Up to 85% of big data projects fail, often because executives don’t accurately assess the project risks at the outset. Before investing in your next big data initiative, ask these four questions to determine its chances of success.

#1: Is your data valuable and rare? Not all available data is useful, nor is it unique or exclusive.

#2: Can employees use the data to create solutions on their own? You need to decentralize decision-making in order to encourage people to autonomously initiate, create, and adapt solutions.

#3: Can your technology actually deliver the solution? You can have all the data and ideas in the world, but if your technology can only deliver a prototype or a non-scalable solution, your project will fail.

#4: Is your solution compliant with laws and ethics? Even if it’s legal, if users find your solution to be “creepy,” the project is doomed from the start.
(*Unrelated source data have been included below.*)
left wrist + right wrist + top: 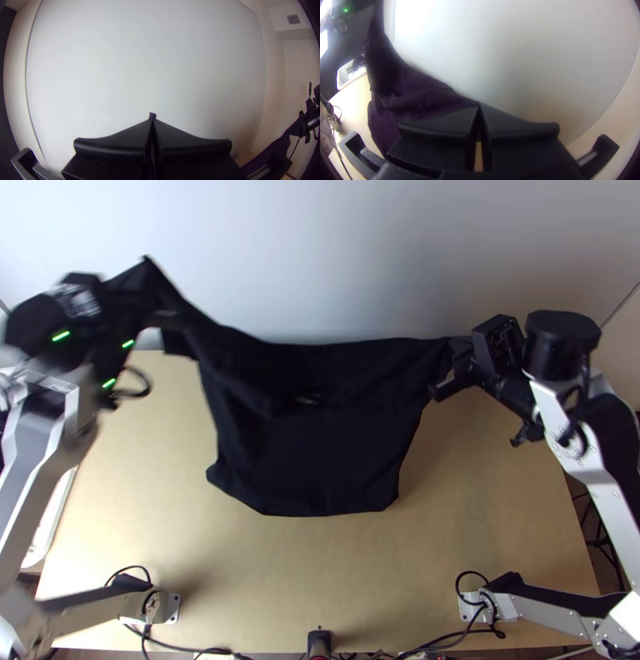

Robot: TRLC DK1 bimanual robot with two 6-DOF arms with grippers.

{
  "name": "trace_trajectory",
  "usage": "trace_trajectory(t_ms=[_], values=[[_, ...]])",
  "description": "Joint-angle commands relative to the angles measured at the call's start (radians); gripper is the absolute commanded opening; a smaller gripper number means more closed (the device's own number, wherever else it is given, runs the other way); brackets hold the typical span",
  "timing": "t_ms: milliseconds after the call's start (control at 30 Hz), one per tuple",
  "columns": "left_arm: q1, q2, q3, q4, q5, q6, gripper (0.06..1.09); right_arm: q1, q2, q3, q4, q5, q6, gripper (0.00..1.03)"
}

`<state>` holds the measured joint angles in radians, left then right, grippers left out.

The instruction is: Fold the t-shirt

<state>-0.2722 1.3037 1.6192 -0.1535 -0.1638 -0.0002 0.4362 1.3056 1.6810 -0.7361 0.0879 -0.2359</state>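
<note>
Above the light wooden table (pixel 480 500), the flat-fingered black left gripper (pixel 152 117) and matching right gripper (pixel 479 105) each clamp the black cloth t-shirt (pixel 320 452), which could land bunched if lowered unevenly.

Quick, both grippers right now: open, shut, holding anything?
Left gripper: closed, pinching one part of the black t-shirt, raised high.
Right gripper: closed, pinching the shirt's other upper end.

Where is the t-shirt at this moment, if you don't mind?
In the top view, the t-shirt hangs between the left gripper and the right gripper, its lower part over the middle of the table.
</note>
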Motion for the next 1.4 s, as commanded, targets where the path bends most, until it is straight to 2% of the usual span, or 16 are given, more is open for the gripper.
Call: trace_trajectory(t_ms=[0, 433, 667, 967, 1000, 1133, 1200, 1267, 1367], values=[[0.013, 0.295, 0.048, 0.22, 0.001, -0.007, 0.09, -0.148, 0.066, -0.136, 0.162, -0.031, 0.003, 0.03], [-0.018, 0.726, 0.36, 0.37, -0.011, -0.015, 0.09, -0.229, 0.21, -0.218, 0.336, -0.03, -0.005, 0.03], [-0.035, 0.858, 0.39, 0.408, -0.013, -0.015, 0.09, -0.229, 0.267, -0.237, 0.342, -0.03, -0.005, 0.03], [-0.068, 1.0, 0.455, 0.405, -0.074, -0.014, 0.09, -0.229, 0.319, -0.305, 0.382, -0.03, 0.001, 0.03], [-0.068, 0.996, 0.455, 0.393, -0.075, -0.014, 0.13, -0.229, 0.319, -0.311, 0.382, -0.03, 0.001, 0.03], [-0.068, 0.944, 0.453, 0.249, -0.1, -0.011, 0.67, -0.235, 0.322, -0.328, 0.382, -0.03, 0.003, 0.03], [-0.07, 0.91, 0.455, 0.154, -0.1, -0.011, 0.88, -0.24, 0.327, -0.339, 0.382, -0.03, 0.009, 0.03], [-0.076, 0.867, 0.453, 0.042, -0.1, -0.015, 1.01, -0.241, 0.33, -0.357, 0.389, -0.03, 0.018, 0.03], [-0.088, 0.781, 0.429, -0.13, -0.097, -0.057, 1.04, -0.238, 0.328, -0.394, 0.423, -0.03, 0.035, 0.03]])
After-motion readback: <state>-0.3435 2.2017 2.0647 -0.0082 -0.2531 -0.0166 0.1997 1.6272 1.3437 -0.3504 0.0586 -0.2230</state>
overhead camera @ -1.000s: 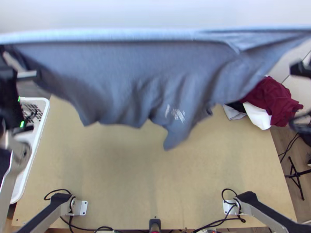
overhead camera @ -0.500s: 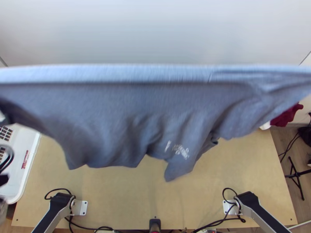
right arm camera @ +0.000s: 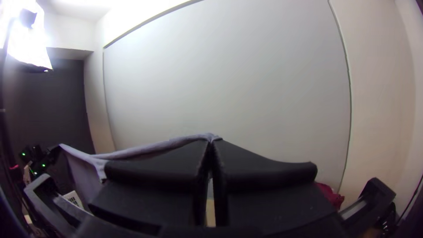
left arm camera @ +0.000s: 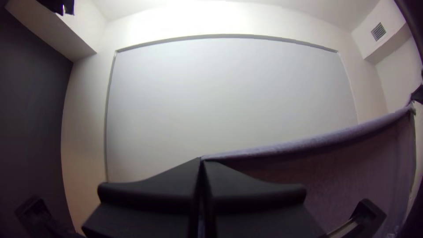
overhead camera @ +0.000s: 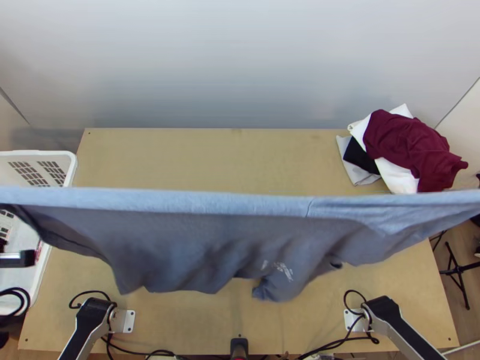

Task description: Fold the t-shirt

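Top view: t-shirt (overhead camera: 234,237) is up in the air over the table (overhead camera: 210,156), upper edge pulled nearly straight across, body hanging below in soft folds with its hem uneven. The tension is presumably there to get the creases out of that edge and let gravity drop the rest before laying it down. Clothes pile (overhead camera: 408,144) sits at the far corner on the right arm's side and laundry basket (overhead camera: 36,153) at the left arm's side, which looks like parking to keep the folding area free. Left wrist view: left gripper (left arm camera: 202,160) has its fingers together, clamped on one end of the upper edge; cloth runs off toward the other arm. Right wrist view: right gripper (right arm camera: 212,141) is pinched on the opposite end, a bit of fabric bunched at the tips. Wide grips make sense, one per end, so it lands spread. Risk: lower it unevenly and the loose hem doubles under.
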Robot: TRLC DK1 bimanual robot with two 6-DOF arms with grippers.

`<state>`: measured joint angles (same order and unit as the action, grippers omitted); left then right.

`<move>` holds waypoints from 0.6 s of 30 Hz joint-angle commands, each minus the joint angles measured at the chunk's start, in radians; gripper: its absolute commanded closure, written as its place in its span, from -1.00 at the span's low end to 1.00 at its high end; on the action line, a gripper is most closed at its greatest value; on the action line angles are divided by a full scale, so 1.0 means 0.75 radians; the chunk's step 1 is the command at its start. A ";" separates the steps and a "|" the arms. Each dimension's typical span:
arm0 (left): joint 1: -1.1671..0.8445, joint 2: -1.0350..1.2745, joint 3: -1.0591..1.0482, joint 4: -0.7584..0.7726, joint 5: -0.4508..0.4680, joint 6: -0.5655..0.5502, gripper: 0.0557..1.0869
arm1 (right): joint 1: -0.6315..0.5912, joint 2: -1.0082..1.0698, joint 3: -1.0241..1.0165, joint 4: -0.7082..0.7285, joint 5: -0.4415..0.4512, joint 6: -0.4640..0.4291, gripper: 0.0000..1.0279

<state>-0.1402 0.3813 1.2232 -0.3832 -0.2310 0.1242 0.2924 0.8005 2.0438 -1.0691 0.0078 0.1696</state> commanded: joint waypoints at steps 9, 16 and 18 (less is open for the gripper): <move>0.001 0.103 0.061 0.034 0.134 -0.112 0.92 | 0.072 0.244 0.361 -0.205 -0.147 0.113 0.95; -0.001 0.081 0.073 -0.080 0.249 -0.209 0.92 | 0.079 0.207 0.353 -0.280 -0.231 0.113 0.95; 0.001 0.056 0.077 -0.088 0.267 -0.211 0.92 | 0.076 0.190 0.359 -0.282 -0.244 0.118 0.95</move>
<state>-0.1406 0.4419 1.2655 -0.4038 -0.0875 0.0036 0.3443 0.9600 2.2971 -1.2530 -0.1360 0.2512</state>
Go ahead and use these as your litmus paper test for Big Data Projects…

A short term or a lasting crisis…

“Wake me when it’s over,” is a natural instinct during a short-term interruption in our usual pattern. A crisis is there to be managed or waited out. The goal of each day is to simply get through it. Until things are back to normal.

But sometimes we’re dealing with a lasting crisis. Where the number of days is not small enough to simply throw them away. In a lasting crisis, the pattern of only getting by undervalues our long days and diminishes our ability to contribute.

In this case, we have a chance to accept a new normal, even if it’s temporary, and to figure out how to make something of it. Of course, you haven’t wished for it, but it’s here. There’s very little value in spending our time nostalgic for normal.

When we get to the other side of the lasting crisis and look back, what will we have contributed, learned & created?

Effort and value…

One of my blogs took more than a week to write, 4 hours a day. Another took a total of 3 hours. Both attract the same traffic. The quicker one outdid the other 20 to 1 in traffic.

2 years of product work solves almost exactly the same problem as a one-month product work.
The effort of something is largely irrelevant, people are paying attention to its value.

Your customers don’t care what it took for you to make something – Effort. They care about what it does for them – Value.